Pendant longtemps, prélèvement de tissu ovarien et autoconservation ovocytaire étaient restreints à des indications distinctes. « Le tissu ovarien était réservé au cas où le traitement risquait d’être quasi stérilisant et l'autoconservation ovocytaire était utilisée pour des traitements à risque intermédiaire », résume la gynécologue, précisant que l’autoconservation ovocytaire ne peut être réalisée que lorsque le traitement peut être retardé (il faut au moins 12 jours entre la stimulation des ovaires et la ponction). C'est le cas par exemple pour les lymphomes et le cancer du sein. « En revanche, pour une leucémie aiguë, il n’est pas possible de retarder la chimiothérapie, mais le tissu ovarien peut être prélevé même si le traitement a commencé », indique-t-elle.
La Pr Courbiere estime qu'il y aurait « tout intérêt à combiner les techniques », en élargissant les indications de cryoconservation de la greffe de tissu ovarien à des cancers moins toxiques. À noter qu'avant la puberté, le prélèvement de tissu ovarien est la seule technique envisageable.
Un âge limite de 36 ans
Concernant la restauration de la fonction endocrine, l'équipe marseillaise a pu, grâce à l'évolution de la loi, greffer le tissu ovarien d'une patiente, sans projet d'AMP mais afin de lui éviter un traitement hormonal substitutif qu'elle ne supportait pas. « Elle revit depuis la greffe, qui lui permet de sécréter des hormones naturelles et de pallier les carences en œstrogènes dues à une insuffisance ovarienne prématurée », rapporte la gynécologue.

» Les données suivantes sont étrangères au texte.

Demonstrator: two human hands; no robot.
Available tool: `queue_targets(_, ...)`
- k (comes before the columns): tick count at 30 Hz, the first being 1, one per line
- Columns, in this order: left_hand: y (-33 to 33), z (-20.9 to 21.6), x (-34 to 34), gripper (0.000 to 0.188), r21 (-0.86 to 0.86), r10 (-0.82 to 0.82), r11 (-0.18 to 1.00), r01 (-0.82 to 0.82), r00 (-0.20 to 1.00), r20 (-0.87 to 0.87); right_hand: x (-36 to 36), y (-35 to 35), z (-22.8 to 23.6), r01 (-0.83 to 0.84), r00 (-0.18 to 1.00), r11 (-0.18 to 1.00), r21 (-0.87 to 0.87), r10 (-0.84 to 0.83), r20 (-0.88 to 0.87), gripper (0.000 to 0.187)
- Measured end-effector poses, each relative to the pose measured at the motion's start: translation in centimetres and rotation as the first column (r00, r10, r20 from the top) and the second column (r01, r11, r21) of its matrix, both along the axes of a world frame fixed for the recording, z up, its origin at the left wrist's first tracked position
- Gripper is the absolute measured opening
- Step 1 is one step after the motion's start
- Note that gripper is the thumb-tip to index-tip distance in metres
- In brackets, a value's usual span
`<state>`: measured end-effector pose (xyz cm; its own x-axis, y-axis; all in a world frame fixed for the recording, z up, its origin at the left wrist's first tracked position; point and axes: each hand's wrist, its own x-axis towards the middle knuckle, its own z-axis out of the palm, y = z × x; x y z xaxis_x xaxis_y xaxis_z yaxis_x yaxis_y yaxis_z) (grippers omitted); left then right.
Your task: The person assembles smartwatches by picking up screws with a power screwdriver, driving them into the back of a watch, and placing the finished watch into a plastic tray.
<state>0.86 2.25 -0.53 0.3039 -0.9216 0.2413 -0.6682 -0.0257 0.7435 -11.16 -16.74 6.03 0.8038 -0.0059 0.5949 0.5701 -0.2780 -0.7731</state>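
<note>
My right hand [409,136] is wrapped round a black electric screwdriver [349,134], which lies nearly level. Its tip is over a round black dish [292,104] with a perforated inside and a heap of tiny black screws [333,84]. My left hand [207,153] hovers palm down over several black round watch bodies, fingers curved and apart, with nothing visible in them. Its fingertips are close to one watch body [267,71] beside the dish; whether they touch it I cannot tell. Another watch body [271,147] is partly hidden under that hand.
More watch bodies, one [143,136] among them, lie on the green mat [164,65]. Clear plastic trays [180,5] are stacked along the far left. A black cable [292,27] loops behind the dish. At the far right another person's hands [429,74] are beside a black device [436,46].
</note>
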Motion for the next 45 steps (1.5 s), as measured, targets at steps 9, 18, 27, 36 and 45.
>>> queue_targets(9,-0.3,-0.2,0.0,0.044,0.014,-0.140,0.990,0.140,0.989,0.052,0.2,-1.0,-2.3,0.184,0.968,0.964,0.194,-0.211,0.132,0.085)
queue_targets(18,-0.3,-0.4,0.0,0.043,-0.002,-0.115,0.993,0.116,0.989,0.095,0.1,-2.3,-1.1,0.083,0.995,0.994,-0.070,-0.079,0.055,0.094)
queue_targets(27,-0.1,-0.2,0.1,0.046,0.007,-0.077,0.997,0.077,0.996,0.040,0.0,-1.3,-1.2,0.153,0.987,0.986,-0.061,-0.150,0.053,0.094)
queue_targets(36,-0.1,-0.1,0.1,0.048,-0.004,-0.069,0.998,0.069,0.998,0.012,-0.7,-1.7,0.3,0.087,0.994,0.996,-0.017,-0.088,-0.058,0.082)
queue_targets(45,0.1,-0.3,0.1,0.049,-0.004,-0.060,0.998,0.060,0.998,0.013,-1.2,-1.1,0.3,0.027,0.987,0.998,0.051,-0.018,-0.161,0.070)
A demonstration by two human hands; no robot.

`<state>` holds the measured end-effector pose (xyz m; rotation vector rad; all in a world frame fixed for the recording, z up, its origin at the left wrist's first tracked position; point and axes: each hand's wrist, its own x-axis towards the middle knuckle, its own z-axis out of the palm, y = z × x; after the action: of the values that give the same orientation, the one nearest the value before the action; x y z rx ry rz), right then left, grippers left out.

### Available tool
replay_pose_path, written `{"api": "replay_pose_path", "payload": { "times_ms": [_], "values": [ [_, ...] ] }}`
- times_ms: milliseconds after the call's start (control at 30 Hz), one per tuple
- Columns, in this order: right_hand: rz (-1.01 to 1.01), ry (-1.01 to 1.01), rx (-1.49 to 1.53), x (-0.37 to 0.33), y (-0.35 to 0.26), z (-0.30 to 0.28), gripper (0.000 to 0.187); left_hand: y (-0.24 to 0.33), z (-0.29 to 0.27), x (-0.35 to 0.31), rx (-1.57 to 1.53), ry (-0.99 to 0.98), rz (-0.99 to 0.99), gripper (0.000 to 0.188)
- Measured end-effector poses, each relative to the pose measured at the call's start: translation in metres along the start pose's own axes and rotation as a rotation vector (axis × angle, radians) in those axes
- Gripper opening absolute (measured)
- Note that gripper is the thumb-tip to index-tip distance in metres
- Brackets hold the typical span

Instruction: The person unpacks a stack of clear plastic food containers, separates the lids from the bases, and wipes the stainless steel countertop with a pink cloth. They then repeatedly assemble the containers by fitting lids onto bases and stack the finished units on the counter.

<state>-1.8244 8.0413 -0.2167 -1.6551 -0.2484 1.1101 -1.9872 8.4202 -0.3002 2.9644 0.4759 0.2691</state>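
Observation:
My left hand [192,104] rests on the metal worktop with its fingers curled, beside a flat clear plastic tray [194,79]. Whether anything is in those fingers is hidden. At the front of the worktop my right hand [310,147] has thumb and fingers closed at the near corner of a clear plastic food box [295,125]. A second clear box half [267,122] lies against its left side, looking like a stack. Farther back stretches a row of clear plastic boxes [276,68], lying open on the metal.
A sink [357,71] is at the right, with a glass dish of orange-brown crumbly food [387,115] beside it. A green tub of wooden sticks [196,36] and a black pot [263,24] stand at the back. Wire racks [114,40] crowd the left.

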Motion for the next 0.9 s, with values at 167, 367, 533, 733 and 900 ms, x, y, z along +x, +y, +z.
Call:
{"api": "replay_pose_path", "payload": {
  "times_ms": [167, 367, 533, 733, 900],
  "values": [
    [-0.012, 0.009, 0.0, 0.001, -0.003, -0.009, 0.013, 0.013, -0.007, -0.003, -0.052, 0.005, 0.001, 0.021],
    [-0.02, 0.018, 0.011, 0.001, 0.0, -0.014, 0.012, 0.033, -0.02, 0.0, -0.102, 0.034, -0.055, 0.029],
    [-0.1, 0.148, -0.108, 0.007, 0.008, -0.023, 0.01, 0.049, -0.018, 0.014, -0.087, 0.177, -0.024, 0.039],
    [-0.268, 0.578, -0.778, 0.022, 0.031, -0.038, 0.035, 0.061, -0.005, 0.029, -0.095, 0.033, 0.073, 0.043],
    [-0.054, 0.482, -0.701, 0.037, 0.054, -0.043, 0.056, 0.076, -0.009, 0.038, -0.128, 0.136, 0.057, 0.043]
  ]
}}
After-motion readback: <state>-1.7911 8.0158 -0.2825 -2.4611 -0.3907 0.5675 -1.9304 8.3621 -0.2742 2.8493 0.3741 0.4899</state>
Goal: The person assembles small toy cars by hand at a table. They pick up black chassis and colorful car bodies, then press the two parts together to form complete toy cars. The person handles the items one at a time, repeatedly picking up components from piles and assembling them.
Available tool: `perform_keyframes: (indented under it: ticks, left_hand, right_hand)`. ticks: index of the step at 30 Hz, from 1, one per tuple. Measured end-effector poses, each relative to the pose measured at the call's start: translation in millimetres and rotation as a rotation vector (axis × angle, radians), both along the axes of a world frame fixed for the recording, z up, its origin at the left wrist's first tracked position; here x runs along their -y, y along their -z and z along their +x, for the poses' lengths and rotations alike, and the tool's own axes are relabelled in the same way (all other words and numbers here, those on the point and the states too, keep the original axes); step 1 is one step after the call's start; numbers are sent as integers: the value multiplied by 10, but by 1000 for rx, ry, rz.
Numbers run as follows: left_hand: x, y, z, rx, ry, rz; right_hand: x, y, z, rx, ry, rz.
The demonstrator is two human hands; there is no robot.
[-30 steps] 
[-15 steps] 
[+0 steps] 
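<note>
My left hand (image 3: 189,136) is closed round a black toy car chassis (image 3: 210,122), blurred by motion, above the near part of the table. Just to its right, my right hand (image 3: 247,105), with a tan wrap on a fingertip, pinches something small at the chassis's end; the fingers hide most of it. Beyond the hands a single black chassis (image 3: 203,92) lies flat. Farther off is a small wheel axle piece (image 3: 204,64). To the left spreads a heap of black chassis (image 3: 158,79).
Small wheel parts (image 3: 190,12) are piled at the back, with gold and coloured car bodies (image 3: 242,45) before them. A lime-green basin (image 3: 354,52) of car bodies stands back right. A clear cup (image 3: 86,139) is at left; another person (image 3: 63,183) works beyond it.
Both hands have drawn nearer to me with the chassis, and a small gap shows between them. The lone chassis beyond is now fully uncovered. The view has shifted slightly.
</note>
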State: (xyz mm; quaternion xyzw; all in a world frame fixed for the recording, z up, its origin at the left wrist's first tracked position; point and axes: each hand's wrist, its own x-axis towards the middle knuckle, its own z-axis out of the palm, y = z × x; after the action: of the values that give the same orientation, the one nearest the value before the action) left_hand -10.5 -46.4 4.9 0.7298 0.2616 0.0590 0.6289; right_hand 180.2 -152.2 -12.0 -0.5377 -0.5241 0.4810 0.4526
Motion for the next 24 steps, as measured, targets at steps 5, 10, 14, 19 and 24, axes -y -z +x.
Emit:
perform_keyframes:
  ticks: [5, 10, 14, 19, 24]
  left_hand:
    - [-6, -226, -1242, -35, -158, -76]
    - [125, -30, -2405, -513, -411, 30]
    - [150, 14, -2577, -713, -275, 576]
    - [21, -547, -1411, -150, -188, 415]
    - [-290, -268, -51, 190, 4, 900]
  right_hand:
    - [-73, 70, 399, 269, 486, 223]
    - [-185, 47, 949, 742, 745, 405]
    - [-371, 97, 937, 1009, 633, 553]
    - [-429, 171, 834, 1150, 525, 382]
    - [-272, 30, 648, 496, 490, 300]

La greffe permet de restaurer la fonction endocrine en quatre à cinq mois.
Le prélèvement du tissu ovarien est généralement proposé aux femmes jusqu'à l'âge de 36 ans. « Il y a un consensus sur cet âge limite, car la quasi-totalité des naissances ont été obtenues avec du tissu ovarien congelé avant 36 ans. Après, la réserve ovarienne est généralement trop altérée pour donner de bonnes chances de grossesse », précise la gynécologue.